En 2016, l'Écosse a organisé un référendum sur l'indépendance. Il s'agissait de la première grande élection britannique au cours de laquelle les jeunes avaient la possibilité de participer activement à un exercice démocratique. J'ai suivi avec grand intérêt l'évolution de cette extension du droit de vote et il m'est apparu très vite que l'électorat écossais âgé de 16 à 18 ans comptait parmi les participants les mieux informés, les plus ouverts d'esprit et les plus responsables dans le débat sur la décentralisation. Lorsque le Royaume-Uni a voté sur le Brexit, le droit de vote a été limité aux plus de 18 ans ; je vous laisse le soin de décider si c'était une bonne idée. Les jeunes ne devraient pas avoir à frapper pour faire entendre leur voix, ils devraient avoir le droit de s'engager dans le processus politique dans son intégralité.
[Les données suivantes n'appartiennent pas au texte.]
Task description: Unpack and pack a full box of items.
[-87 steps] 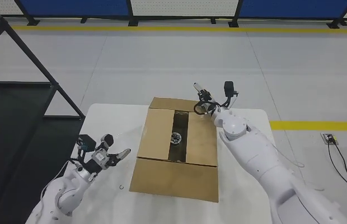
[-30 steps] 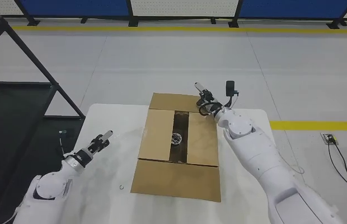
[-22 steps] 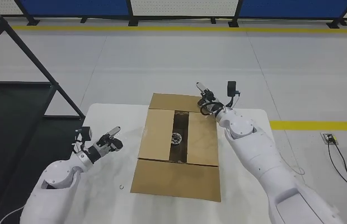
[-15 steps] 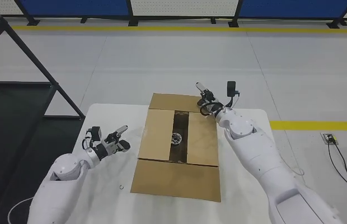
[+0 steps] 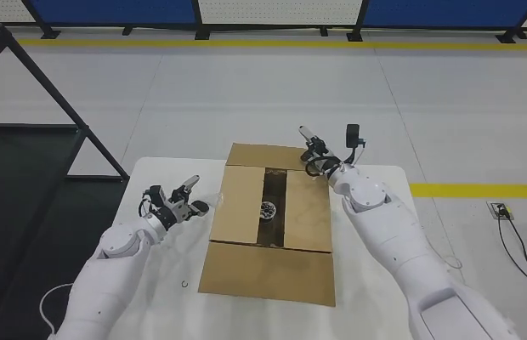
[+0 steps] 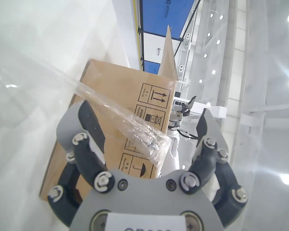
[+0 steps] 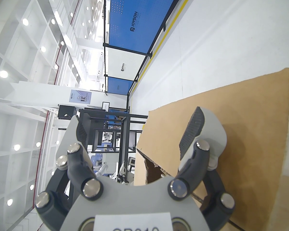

Les jeunes ont rarement l'occasion de s'adresser de manière significative au pouvoir. Trop souvent, le processus politique et décisionnel utilise la jeunesse comme une décoration au lieu de la placer là où elle devrait être, au cœur de tout ce qui est décidé en son nom. Greta Thunberg fait partie d'une longue lignée d'orateurs puissants qui se trouvent être trop jeunes pour voter. Un certain nombre de pays ont franchi le pas et accordé le plein droit de vote aux moins de 18 ans, le plus proche de chez nous étant sans doute l'Autriche, qui a ouvert les bulletins de vote en 2011. Les critiques font état de problèmes de maturité, de non-paiement des impôts, de manque d'intérêt ou d'absence de prise de conscience ou de responsabilité. On peut dire la même chose de l'électorat en général. Je connais de nombreux jeunes de seize ans qui sont beaucoup plus conscients de la politique que certains quinquagénaires et, soyons honnêtes, ils sont probablement plus intéressés par les conséquences à long terme des décisions politiques prises aujourd'hui. Il y a peut-être un argument en faveur de la limitation de l'âge du droit de vote, bien que je ne sache pas exactement à quel moment on perd le droit d'influencer l'avenir.

Peut-être que ce qui s'est passé aujourd'hui incitera les politiciens actuels à grandir un peu et à reconnaître que la jeunesse n'a pas seulement une voix, mais qu'il est de leur responsabilité, en tant que gardiens élus de l'État, de s'engager de manière significative avec cette communauté dans la prise de décisions qui affectent non seulement le présent, mais aussi l'avenir.